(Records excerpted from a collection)
★ ★ ★ ★

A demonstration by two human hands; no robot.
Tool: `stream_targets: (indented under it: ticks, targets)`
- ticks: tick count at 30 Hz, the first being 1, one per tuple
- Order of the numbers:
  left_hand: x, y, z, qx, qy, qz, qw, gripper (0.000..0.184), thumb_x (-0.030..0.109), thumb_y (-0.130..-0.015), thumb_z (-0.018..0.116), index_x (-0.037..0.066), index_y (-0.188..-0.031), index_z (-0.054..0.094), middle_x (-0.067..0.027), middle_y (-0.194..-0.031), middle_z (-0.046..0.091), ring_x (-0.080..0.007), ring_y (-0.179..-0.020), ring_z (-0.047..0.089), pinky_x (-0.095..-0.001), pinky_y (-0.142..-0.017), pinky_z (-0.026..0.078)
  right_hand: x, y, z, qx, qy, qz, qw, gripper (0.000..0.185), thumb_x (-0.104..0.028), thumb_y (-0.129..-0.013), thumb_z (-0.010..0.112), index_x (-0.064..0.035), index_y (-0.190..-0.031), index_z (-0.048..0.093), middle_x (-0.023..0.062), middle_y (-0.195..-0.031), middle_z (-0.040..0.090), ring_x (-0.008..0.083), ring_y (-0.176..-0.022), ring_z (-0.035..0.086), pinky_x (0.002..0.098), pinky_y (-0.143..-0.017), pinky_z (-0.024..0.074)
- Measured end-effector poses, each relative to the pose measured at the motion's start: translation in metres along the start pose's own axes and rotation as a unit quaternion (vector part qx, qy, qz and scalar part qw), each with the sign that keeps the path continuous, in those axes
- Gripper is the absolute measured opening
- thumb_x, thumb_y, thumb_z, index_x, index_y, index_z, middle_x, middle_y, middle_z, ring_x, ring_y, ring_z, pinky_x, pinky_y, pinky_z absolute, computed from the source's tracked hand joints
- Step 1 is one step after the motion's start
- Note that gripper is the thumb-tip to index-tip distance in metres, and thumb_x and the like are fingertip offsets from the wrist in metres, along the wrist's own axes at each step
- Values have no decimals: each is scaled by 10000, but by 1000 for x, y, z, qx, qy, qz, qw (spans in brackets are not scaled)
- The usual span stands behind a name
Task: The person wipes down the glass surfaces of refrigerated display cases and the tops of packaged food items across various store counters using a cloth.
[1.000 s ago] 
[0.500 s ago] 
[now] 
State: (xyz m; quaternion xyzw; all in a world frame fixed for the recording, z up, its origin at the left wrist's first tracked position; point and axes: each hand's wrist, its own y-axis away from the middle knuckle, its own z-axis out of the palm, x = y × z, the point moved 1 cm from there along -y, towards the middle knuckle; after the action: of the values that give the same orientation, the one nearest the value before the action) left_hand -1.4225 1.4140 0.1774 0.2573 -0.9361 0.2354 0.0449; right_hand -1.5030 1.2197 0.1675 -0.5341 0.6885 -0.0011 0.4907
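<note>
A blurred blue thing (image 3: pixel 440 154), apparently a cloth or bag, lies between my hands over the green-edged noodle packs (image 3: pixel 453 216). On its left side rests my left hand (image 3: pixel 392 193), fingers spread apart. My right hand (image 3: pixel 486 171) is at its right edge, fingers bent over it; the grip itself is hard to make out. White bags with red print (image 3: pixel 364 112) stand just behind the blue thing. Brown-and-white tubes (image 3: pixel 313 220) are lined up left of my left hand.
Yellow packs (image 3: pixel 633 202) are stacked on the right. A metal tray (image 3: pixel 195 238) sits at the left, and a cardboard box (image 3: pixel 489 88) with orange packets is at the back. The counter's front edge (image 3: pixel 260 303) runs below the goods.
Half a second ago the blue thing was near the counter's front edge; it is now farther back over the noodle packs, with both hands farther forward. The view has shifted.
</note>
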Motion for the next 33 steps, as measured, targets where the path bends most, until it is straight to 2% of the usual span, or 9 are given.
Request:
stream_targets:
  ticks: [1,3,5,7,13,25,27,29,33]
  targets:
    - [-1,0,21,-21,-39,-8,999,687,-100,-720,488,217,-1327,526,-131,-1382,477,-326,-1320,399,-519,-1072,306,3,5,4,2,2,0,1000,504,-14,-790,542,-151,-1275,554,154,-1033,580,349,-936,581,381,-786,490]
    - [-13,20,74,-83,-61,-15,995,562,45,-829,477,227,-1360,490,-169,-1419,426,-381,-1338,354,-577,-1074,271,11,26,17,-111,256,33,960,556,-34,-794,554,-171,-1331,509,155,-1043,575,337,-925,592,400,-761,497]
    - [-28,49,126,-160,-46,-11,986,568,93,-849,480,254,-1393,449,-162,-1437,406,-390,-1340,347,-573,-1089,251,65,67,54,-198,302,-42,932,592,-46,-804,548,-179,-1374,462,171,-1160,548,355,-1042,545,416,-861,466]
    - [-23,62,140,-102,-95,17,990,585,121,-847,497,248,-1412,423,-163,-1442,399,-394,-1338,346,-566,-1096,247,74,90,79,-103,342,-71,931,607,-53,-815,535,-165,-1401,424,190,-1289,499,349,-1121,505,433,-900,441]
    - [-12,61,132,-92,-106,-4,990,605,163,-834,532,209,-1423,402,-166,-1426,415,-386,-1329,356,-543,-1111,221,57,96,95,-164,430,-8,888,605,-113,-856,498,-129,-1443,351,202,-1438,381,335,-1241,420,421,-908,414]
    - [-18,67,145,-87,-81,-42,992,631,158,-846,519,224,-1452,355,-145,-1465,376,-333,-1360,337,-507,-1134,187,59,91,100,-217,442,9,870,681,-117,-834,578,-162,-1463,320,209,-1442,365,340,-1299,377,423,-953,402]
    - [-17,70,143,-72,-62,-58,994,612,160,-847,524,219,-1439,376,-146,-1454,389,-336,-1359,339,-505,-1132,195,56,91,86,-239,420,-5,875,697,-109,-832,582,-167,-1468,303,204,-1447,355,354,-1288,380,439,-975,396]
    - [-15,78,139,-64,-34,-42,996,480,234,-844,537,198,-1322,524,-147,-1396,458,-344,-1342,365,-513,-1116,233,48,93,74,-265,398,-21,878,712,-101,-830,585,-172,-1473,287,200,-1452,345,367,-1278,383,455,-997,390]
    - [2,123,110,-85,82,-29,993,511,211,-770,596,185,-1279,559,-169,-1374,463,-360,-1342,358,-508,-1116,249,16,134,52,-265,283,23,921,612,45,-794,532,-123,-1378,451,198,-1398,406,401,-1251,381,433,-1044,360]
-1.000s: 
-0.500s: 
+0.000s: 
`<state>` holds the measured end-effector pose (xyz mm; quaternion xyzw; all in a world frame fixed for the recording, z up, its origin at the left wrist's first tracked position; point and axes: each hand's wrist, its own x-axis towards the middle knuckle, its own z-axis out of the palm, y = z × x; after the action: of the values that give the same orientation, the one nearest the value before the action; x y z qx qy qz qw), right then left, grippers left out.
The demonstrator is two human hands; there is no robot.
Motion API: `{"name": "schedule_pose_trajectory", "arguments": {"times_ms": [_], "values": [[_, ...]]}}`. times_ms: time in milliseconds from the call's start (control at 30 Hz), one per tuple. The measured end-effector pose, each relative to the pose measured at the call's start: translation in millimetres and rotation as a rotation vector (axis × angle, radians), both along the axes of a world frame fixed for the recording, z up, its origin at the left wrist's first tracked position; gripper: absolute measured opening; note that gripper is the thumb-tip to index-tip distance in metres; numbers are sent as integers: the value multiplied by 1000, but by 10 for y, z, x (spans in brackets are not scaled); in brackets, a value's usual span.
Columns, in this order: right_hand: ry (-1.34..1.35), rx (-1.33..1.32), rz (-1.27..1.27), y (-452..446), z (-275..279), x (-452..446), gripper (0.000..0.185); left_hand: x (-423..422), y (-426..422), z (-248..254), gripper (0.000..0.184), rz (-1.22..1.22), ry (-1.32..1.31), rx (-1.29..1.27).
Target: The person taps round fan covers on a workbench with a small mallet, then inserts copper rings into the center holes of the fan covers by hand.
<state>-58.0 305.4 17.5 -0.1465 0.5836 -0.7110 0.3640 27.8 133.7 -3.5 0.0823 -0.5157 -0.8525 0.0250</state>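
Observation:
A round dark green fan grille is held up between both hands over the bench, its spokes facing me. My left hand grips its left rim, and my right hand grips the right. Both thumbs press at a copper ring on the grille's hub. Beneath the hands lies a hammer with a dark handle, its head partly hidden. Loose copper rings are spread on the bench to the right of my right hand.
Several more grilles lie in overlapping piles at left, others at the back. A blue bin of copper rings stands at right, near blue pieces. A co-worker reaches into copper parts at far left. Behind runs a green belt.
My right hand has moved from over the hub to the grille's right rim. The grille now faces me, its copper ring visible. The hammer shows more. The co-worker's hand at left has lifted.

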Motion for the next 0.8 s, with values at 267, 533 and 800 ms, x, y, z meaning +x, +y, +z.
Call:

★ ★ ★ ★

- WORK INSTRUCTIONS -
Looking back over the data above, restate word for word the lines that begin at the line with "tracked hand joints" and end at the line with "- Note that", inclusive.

- ANSWER SECTION -
- thumb_x, thumb_y, thumb_z, index_x, index_y, index_z, middle_x, middle_y, middle_z, ring_x, ring_y, ring_z, pinky_x, pinky_y, pinky_z absolute, computed from the source's tracked hand joints
- Step 1 is one step after the motion's start
- Note that gripper is the thumb-tip to index-tip distance in metres, and thumb_x and the like are fingertip offsets from the wrist in metres, along the wrist's own axes at each step

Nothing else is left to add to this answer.